### Try it:
Reproduce the entries shown below only from the line with "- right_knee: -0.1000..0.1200" down to the line with "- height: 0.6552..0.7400", keeping both end lines and copying each one exactly.

Saved data entries:

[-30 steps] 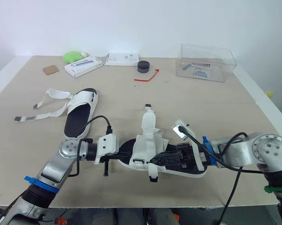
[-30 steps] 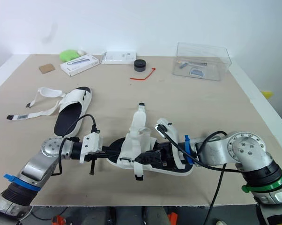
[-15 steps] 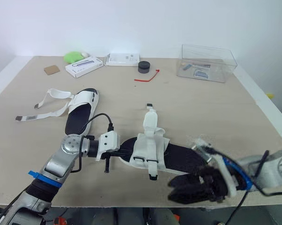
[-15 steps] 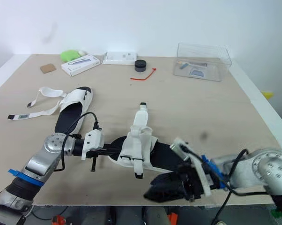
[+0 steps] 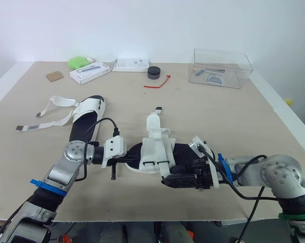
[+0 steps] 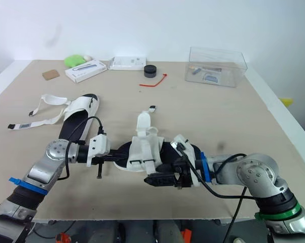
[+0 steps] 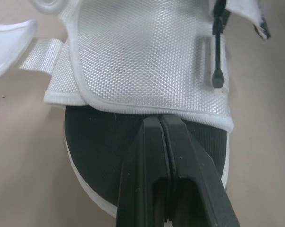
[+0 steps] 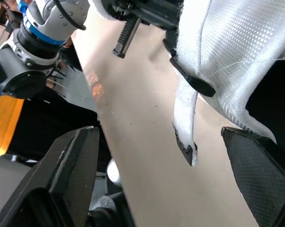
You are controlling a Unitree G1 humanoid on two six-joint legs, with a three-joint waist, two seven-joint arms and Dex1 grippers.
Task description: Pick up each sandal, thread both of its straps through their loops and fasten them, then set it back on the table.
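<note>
Beige tabletop [image 5: 228, 121] under a white wall, with clutter along its far edge. Left gripper [image 7: 160, 119] has its two black fingers [image 7: 142, 165] pressed together with no gap. The tips lie over the black footbed at the rounded end of the nearer sandal [image 5: 156, 148]; whether anything thin is caught between them cannot be told. Right gripper [image 5: 168, 181] is spread wide, its fingers [image 8: 66, 175] well apart, reaching in low along the near side of the same sandal from its other end. Between those spread fingers shows a white strap [image 8: 184, 124] with a dark tip, touching neither. That sandal lies flat near the table's front edge, between the two grippers, its white mesh upper folded over the middle and another strap end [image 5: 153, 117] pointing toward the far side. Second sandal [image 5: 87, 120] lies to the left, well apart, its loose straps [image 5: 43, 121] spread on the table. Farther back are a clear plastic box [image 5: 222, 68] on the right, a red tie [image 5: 158, 83], a small black round object [image 5: 153, 72], two white boxes [image 5: 90, 72], a green lump [image 5: 77, 62] and a brown square [image 5: 54, 76]
</note>
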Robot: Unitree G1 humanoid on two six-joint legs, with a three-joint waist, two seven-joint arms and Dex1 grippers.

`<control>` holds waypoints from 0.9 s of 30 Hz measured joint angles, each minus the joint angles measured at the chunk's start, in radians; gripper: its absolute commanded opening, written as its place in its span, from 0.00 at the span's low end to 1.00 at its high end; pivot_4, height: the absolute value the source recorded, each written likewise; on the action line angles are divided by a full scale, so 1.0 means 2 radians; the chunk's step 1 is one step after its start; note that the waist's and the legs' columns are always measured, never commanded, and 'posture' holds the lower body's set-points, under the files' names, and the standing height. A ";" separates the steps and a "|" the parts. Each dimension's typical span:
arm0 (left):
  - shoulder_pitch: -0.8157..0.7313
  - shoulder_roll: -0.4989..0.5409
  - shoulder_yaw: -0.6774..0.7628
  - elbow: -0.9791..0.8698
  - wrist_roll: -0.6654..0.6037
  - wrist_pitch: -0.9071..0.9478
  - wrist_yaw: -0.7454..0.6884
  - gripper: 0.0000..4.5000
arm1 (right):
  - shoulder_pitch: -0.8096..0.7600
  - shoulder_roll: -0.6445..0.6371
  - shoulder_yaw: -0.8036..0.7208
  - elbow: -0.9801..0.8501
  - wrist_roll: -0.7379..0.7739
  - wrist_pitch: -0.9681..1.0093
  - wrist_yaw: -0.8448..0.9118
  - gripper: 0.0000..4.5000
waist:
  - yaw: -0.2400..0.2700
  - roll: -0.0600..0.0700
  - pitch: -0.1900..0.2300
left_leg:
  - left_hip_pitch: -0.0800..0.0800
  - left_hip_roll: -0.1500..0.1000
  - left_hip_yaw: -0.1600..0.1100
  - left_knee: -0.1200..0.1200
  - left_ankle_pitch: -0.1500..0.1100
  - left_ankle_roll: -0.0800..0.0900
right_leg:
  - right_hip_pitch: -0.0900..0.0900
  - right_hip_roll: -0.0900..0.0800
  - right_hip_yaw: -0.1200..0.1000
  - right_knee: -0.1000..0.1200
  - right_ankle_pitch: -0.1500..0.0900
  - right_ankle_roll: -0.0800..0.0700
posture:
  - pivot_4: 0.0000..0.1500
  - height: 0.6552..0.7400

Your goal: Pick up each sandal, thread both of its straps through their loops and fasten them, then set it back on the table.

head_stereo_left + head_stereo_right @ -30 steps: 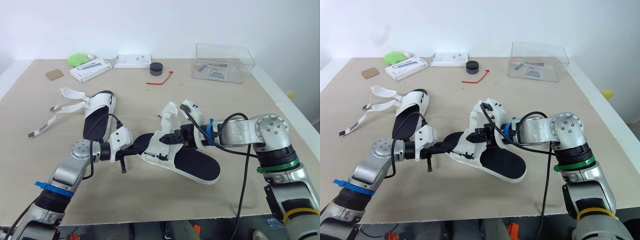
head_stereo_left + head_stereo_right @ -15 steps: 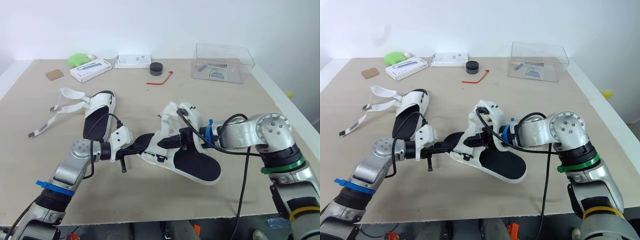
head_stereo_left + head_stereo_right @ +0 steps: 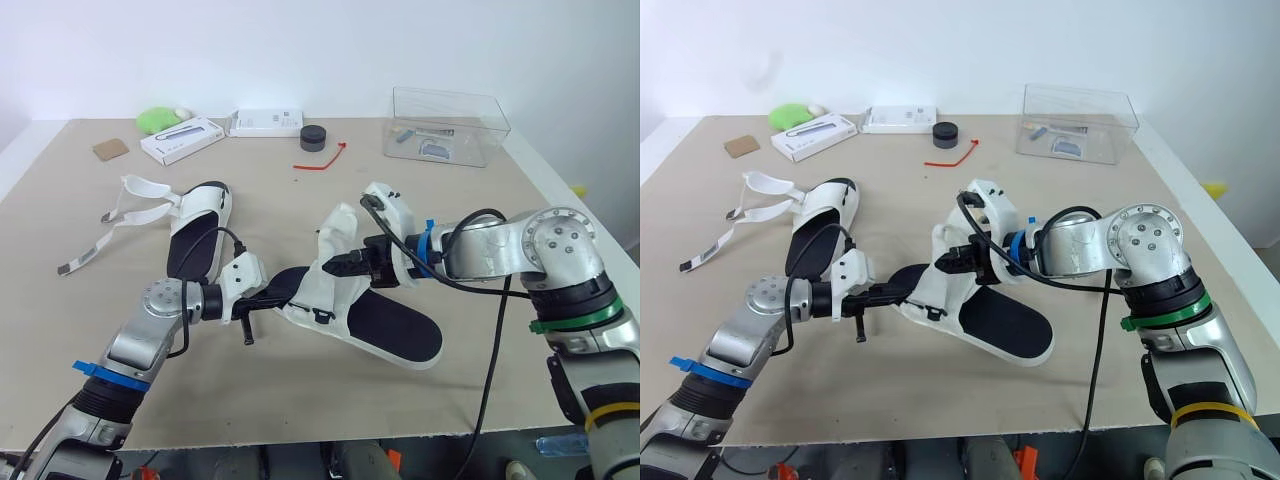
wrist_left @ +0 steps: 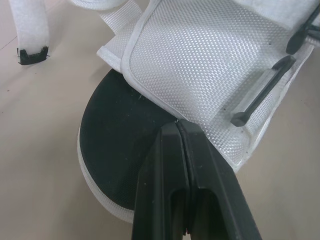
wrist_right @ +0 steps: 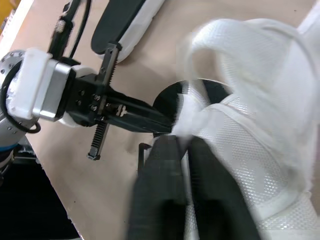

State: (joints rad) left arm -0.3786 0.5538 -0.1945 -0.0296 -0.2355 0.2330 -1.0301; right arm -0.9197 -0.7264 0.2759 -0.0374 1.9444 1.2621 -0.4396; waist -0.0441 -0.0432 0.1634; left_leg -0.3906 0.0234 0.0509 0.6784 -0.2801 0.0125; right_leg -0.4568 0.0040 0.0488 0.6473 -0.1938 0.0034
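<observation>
Lying near the middle of the table [image 3: 250,390], the sandal [image 3: 388,328] being worked on points its black footbed toward the near right, with its white mesh upper bunched at the left end between the two arms. The left gripper [image 3: 290,293] reaches in from the left, and in the left wrist view its fingers [image 4: 167,150] are pressed fully together on the sandal's edge, where the white mesh flap meets the black footbed. A black loop [image 4: 260,92] on that flap sits just beside them. The right gripper [image 3: 345,268] comes in from the right, over the upper. In the right wrist view its fingers [image 5: 160,165] are nearly together, with a white strap [image 5: 184,117] pinched between them, though that part is blurred. The strap rises from the upper toward the far side. Whether the sandal's left end is off the table or resting on it cannot be told. The second sandal [image 3: 198,232] lies flat on the table, farther off and to the left, apart from both grippers. Its two loose straps [image 3: 135,200] trail out to the left across the tabletop, unfastened. Along the far edge stand a clear plastic box [image 3: 445,125] at the right and two white boxes [image 3: 180,138] toward the left. A small black round object [image 3: 312,137] and a red tie [image 3: 322,160] lie between them. A green object [image 3: 157,118] and a scrap of cardboard [image 3: 110,149] lie at the far left.
</observation>
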 measured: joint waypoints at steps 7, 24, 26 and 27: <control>0.000 0.000 0.000 0.000 0.000 -0.001 0.000 0.00 | 0.000 0.001 0.000 0.010 -0.008 0.007 0.012 0.02 | 0.000 0.000 0.000 | 0.000 0.000 0.000 0.000 0.000 0.000 | 0.000 0.000 0.000 0.000 0.000 0.000 | 1.00 1.00; -0.002 -0.002 -0.002 0.002 0.000 -0.005 -0.001 0.00 | 0.018 -0.033 0.016 -0.043 0.003 0.013 0.044 0.02 | 0.000 0.000 0.000 | 0.000 0.000 0.000 0.000 0.000 0.000 | 0.000 0.000 0.000 0.000 0.000 0.000 | 1.00 1.00; -0.003 -0.002 -0.002 0.003 0.000 -0.005 -0.001 0.00 | 0.022 -0.037 0.018 -0.050 0.003 0.011 0.046 0.02 | 0.000 0.000 0.000 | 0.000 0.000 0.000 0.000 0.000 0.000 | 0.000 0.000 0.000 0.000 0.000 0.000 | 1.00 1.00; -0.004 -0.002 -0.002 0.004 0.000 -0.005 -0.001 0.00 | 0.023 -0.037 0.019 -0.050 0.003 0.011 0.046 0.02 | 0.000 0.000 0.000 | 0.000 0.000 0.000 0.000 0.000 0.000 | 0.000 0.000 0.000 0.000 0.000 0.000 | 1.00 1.00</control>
State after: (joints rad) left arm -0.3862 0.5494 -0.1990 -0.0208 -0.2354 0.2230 -1.0327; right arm -0.8735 -0.8008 0.3144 -0.1383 1.9506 1.2836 -0.3475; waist -0.0437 -0.0432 0.1630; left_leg -0.3909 0.0233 0.0508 0.6784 -0.2801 0.0125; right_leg -0.4567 0.0037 0.0486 0.6467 -0.1938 0.0039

### Your solution:
  - right_knee: -0.1000..0.1200
  - right_ankle_pitch: -0.1500..0.0900
  - right_ankle_roll: -0.0800..0.0700
posture:
  - pivot_4: 0.0000..0.1500
  - height: 0.6552..0.7400

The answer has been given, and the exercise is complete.